Sen. John Barrasso (R-Wyo.) warned that secret climate meetings between US Department of Energy officials and companies controlled by the Chinese Communist Party could compromise taxpayer-funded research in a letter to Energy Secretary Jennifer Granholm.

The missive slams slams Granholm for the “misguided interactions,” which were only made public after they were uncovered by the Senate Energy and Natural Resources Committee, on which Barrasso serves as ranking member.

“DOE is openly inviting the compromise of our nation’s taxpayer-funded research, development, and technical expertise,” he wrote.

“This is a dangerous gamble with our future economic and national security that must end immediately.”

The letter outlines four of the sit-downs that have occurred with leaders in the People’s Republic of China (PRC) since last October, which “went beyond mere diplomatic courtesies” and were “shielded from the American public’s scrutiny, with coverage found exclusively within Chinese media outlets.”

On Oct. 11, the Energy Department’s China office director, Stephanie Duran, met with China Construction Technology Company president Sun Ying in Beijing to “deepen cooperation” on “clean energy and carbon emission reduction” between the company and the Lawrence Berkeley National Laboratory, a DOE facility managed by the University of California.

Barrasso said the collaboration “reveals a severe miscalculation” of the actual intentions of the state-owned Chinese company, despite claims that it merely wants to reduce carbon emissions.

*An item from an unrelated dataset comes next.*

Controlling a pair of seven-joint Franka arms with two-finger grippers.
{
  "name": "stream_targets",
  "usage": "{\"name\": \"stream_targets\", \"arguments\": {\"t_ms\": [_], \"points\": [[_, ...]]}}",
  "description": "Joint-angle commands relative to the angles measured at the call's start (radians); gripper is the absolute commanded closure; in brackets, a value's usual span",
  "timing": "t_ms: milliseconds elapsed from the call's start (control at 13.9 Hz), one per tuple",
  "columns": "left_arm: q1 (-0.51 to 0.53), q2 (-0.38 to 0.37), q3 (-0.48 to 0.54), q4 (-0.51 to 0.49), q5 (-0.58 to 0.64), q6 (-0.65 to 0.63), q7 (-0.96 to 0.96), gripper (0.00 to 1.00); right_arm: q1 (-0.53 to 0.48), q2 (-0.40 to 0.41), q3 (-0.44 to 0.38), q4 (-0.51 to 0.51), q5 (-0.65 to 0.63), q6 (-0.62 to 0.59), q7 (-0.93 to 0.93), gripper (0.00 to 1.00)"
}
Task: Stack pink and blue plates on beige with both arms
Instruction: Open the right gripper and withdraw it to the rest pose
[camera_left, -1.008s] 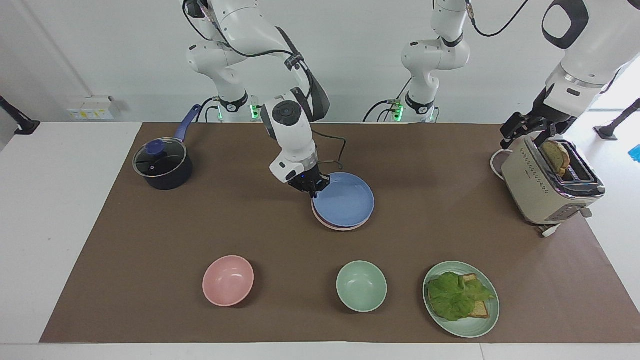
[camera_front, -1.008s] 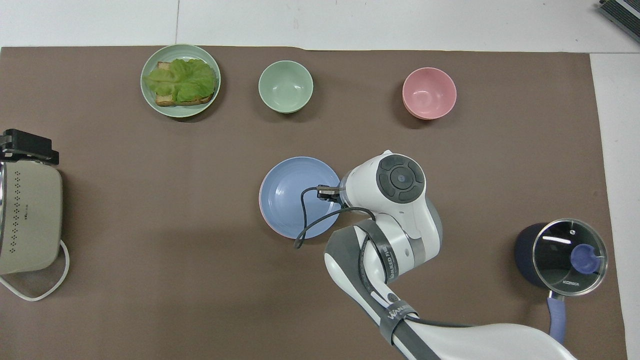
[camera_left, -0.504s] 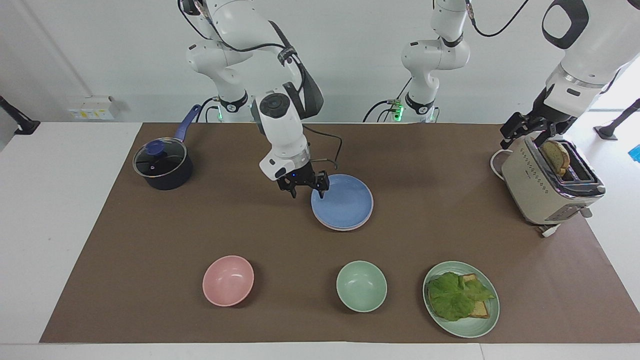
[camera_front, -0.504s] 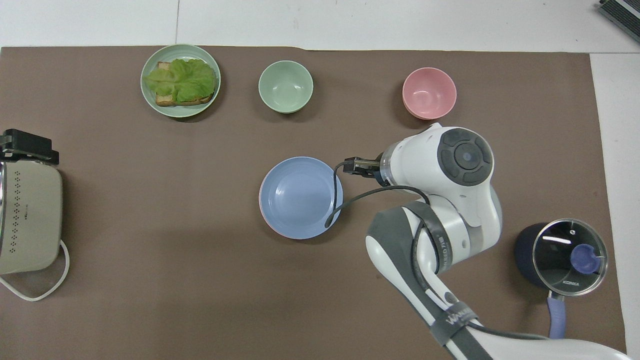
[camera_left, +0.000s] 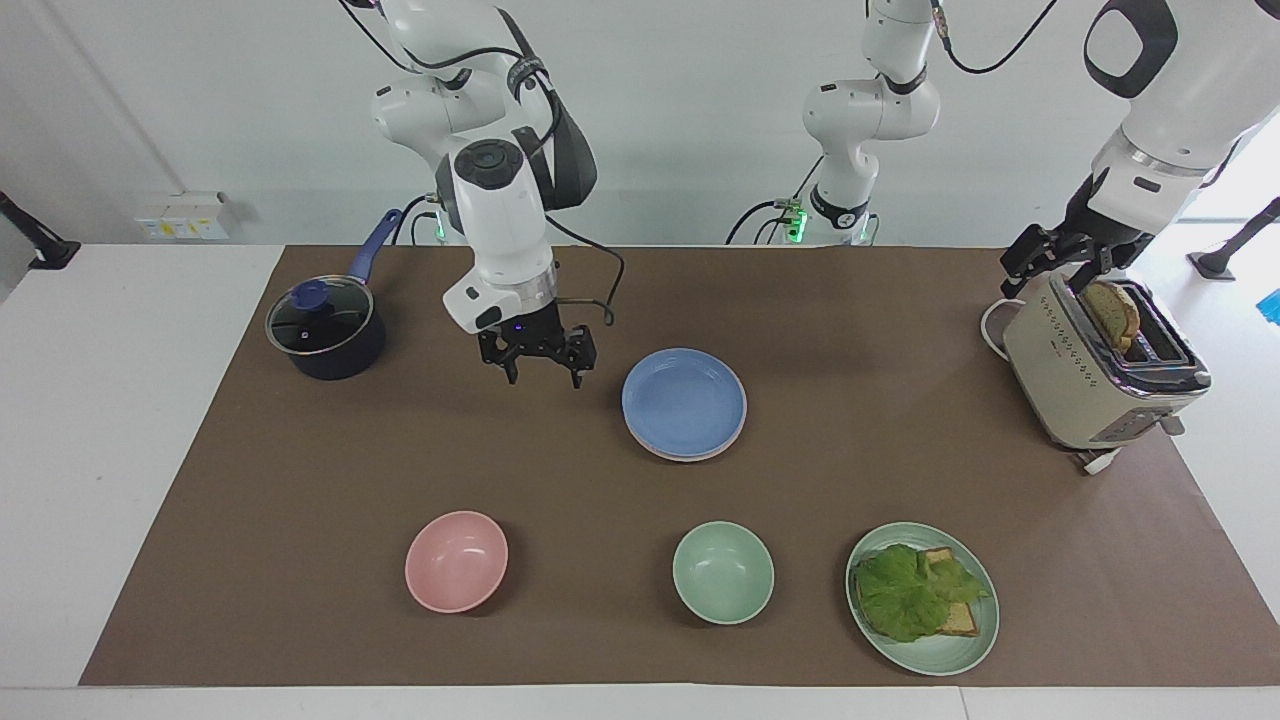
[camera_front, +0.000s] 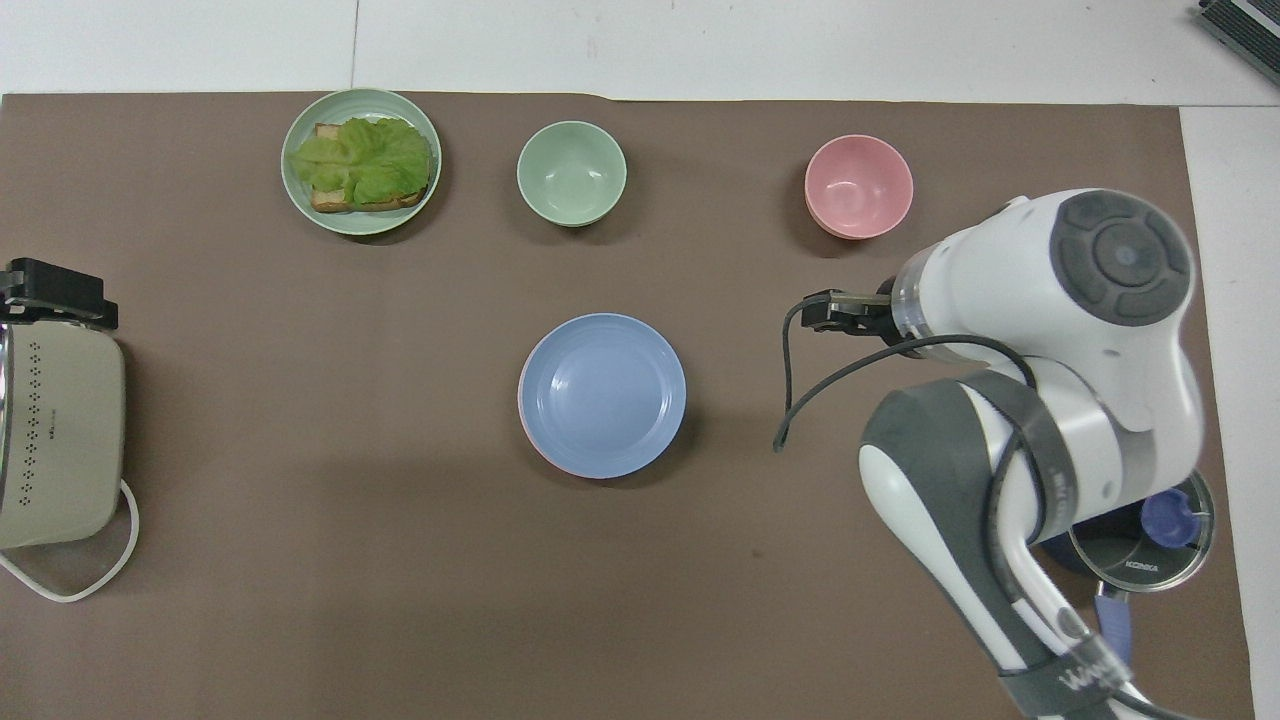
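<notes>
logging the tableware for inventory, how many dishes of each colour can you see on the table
blue: 1, the blue plate on top of the stack
pink: 2, the pink bowl and the pink plate, only its rim showing under the blue one
green: 2, the green bowl and the green plate
total: 5 showing; anything lower in the stack is hidden

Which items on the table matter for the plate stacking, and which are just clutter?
Job:
- blue plate, top of the stack
- pink plate, only its edge shows beneath; beige plate not visible
- right gripper, open, over bare mat
- left gripper, by the toaster, waiting

Clutter:
- pink bowl
- green bowl
- lettuce plate
- saucepan
</notes>
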Motion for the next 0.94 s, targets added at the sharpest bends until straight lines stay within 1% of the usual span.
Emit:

Chao Ding, a researcher at the Bay Area US lab, traveled five days after that meeting to visit Zhengzhou University in China, where he made suggestions to the school’s dean, Wu Xuehong about the construction of a new research facility.

​​“Whether known or unknown to Mr. Ding, Wu Xuehong is an enthusiastic member of the CCP and sworn member of the college’s support arm of the United Front Work Department (UFWD),” Barrasso noted.

“It is almost certain that [China] is targeting a significant number of DOE experts for their specialized knowledge and technological insights,” he added.

Even Chinese scholars have remarked on the foreign influence campaign, he said.

One month after the research meet-up, DOE’s deputy assistant secretary for carbon management, Noah Deich, sat down with then-Chinese vice minister of science and technology, Zhang Guangjun, in Beijing.

They discussed “relevant science and technology issues,” according to a report in a Chinese outlet.

Zhang had previously served at the Beijing University of Aeronautics and Astronautics, which has co-opted US research and adapted it for the Chinese military, according to a July 2020 report from Stanford University’s conservative Hoover Institution.

Additionally, Deputy Secretary David Turk met virtually with Chinese government officials on Jan. 12, 2024, to help launch a joint “Working Group on Enhancing Climate Action in the 2020s,” which the State Department disclosed but the Energy Department did not.

The goal of the group is to share information about reducing carbon emissions and to work on joint projects to that end, according to the State Department.

In a Feb. 2 hearing before the Senate Committee on Energy and Natural Resources, Turk said the Energy Department had adopted an “eyes-wide-open” strategy to counter the Chinese threat to US tech development.

But Barrasso slammed Turk for making that claim.

“Despite what Biden Administration officials believe, it is increasingly clear that the CCP’s true intent is not to walk hand-in-hand with the United States towards environmental stewardship,” he warned of President Xi Jinping’s true intentions.

“The PRC has brazenly wielded its climate ‘cooperation’ as a tool to insidiously increase its soft power in the West while maintaining an autocratic, dictatorial regime at home,” he said.

“The CCP will undoubtedly siphon even more of America’s technological and intellectual bounty under the guise of good-faith collaboration, just as it has been doing for decades.”

Barrasso has demanded that Granholm provide a complete list of all Energy Department visits to China since President Biden took office, as well as any agreements reached as a part of those trips.

He also asked for details about national security or counterintelligence briefings that may accompany the travels to China and whether there is an authorization process put in place for the official meetings.

The Post has reached out to reps at the Energy Department for comment.